Located in the Poznań province west of Łódź, Kalisz was for centuries a border town between Poland and Germany. The oldest city in Poland, Kalisz also played a pivotal role in Polish Jewish history: in 1264, Bolesław the Pious, ruler of the western part of Poland (Wielkopolska), was the first to grant a charter to the local Jewish community, giving them settlement rights, legal protection, and certain religious and financial freedoms. This "Statute of Kalisz" was extended to the whole country by King Casimir the Great and expanded by later Polish rulers. It provided the legal foundation for Jewish rights in Poland.

==History from the 12th century to World War I==
There had probably been Jews in Kalisz since the 12th century, when refugees from the Crusader massacres fled to Poland from the Rhineland. Coins from the area stamped with names in Hebrew letters reveal that Jewish minters were active in the town during the 12th century.

As Polish Jewry developed rapidly in the early modern period, so did the Kalisz Jewish community. In the mid-14th century, Kalisz Jews received permission to build a synagogue, which stood for over four centuries until destroyed by fire.

The Kalisz Jewish community played an important role in the Council of the Four Lands, the supracommunal body that represented Polish Jewry to the king. Jews made their living as moneylenders, craftsmen, and import-export merchants dealing in livestock, horses, agricultural products and textiles. The Jewish merchants of Kalisz played an important role at the international fairs in the German cities of Leipzig and Breslau.
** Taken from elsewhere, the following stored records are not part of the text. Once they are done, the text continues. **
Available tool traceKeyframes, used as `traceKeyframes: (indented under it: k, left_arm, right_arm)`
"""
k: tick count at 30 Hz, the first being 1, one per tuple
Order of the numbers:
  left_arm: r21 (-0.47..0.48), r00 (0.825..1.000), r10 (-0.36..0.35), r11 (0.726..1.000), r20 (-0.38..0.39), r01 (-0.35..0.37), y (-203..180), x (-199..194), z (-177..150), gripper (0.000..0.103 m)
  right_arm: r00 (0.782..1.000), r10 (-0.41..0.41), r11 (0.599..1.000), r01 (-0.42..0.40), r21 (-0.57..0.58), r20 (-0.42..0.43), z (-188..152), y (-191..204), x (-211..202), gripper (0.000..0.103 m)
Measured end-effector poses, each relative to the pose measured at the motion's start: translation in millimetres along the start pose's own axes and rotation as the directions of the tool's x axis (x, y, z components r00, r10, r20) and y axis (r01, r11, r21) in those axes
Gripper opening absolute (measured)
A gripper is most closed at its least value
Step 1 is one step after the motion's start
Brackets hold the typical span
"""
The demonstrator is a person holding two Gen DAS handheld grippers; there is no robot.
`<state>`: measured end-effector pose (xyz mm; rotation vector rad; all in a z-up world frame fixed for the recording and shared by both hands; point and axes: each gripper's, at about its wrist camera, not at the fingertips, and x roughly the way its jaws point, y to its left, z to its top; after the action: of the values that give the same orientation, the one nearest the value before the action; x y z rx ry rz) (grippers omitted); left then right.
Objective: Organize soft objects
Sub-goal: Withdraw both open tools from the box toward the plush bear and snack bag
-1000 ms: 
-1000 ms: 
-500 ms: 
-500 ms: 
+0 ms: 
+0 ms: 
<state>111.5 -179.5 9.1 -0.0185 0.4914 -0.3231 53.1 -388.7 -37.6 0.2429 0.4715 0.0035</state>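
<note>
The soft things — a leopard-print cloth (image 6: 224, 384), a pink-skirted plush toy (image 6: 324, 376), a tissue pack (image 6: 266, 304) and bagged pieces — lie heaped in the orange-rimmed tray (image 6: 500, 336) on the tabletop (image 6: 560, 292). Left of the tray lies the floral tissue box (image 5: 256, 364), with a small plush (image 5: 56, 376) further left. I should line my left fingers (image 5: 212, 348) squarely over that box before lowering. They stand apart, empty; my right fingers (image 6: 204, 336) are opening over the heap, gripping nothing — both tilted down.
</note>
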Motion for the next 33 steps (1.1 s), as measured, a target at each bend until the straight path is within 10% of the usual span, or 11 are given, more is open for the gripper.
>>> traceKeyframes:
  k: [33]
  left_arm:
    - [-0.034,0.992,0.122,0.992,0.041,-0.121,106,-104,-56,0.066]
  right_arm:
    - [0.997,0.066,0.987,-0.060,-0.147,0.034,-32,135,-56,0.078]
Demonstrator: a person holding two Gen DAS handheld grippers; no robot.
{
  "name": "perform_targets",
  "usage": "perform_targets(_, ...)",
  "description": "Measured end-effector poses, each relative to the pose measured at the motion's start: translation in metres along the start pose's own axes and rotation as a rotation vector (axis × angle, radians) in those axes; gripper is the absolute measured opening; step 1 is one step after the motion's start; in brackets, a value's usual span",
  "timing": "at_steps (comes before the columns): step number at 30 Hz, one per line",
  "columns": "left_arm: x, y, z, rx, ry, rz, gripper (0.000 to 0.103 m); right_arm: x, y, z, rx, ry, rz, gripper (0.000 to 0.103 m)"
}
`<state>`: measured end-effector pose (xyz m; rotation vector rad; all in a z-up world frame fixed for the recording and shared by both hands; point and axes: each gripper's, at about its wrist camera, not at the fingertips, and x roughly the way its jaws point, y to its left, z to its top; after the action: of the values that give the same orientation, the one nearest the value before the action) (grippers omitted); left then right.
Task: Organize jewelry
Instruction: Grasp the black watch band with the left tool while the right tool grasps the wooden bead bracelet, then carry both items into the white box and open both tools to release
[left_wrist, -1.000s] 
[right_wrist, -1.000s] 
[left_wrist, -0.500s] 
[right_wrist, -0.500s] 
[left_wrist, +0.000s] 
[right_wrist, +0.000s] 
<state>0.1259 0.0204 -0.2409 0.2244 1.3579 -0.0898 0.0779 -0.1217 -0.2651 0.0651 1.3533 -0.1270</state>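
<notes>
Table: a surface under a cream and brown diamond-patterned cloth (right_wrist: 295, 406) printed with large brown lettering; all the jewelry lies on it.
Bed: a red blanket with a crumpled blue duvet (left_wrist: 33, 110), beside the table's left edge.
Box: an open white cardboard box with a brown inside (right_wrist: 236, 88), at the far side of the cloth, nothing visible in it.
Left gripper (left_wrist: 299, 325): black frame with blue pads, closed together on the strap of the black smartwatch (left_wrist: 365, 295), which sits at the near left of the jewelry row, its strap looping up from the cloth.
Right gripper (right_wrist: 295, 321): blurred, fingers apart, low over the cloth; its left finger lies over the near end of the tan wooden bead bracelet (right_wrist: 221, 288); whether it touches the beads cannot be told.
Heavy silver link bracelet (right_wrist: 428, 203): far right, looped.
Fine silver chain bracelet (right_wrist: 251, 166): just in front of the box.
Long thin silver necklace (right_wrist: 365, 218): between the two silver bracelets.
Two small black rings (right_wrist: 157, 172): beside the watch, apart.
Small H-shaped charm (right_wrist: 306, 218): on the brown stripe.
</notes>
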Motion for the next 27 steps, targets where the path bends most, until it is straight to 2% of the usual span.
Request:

The Jewish population declined somewhat in the 17th and 18th centuries, due to the disruption of the Polish-Swedish War (1655–1659), as well as fires and plague in the 18th century. Even so, by 1793—when the region was annexed by Prussia—Jews owned about a quarter of the buildings in the town. At that time Jews constituted 40 percent of the population of Kalisz; they dominated the textile trade and made up half the craftsmen in the town. From 1815 until 1914 Kalisz was under Russian rule.

Russian authorities expelled Jewish residents who lacked Russian citizenship from Kalisz in 1881. A few years later, by 1897, the Jewish population of the town numbered 7,580, or about one-third of the total population.

===Economy===
Over the course of the 19th century, Jews continued to play a leading role in the local economy. Indeed, Christian business leaders in Kalisz, hostile to Jewish competition, pressured the Russian authorities to create a special Jewish quarter where Jews would be required to live. The quarter was established in 1827 when Jews made up about a third of the population. After the arrival of the railroad in the 1870s, industry developed rapidly. Products included textiles, woollens, and, most importantly, lace.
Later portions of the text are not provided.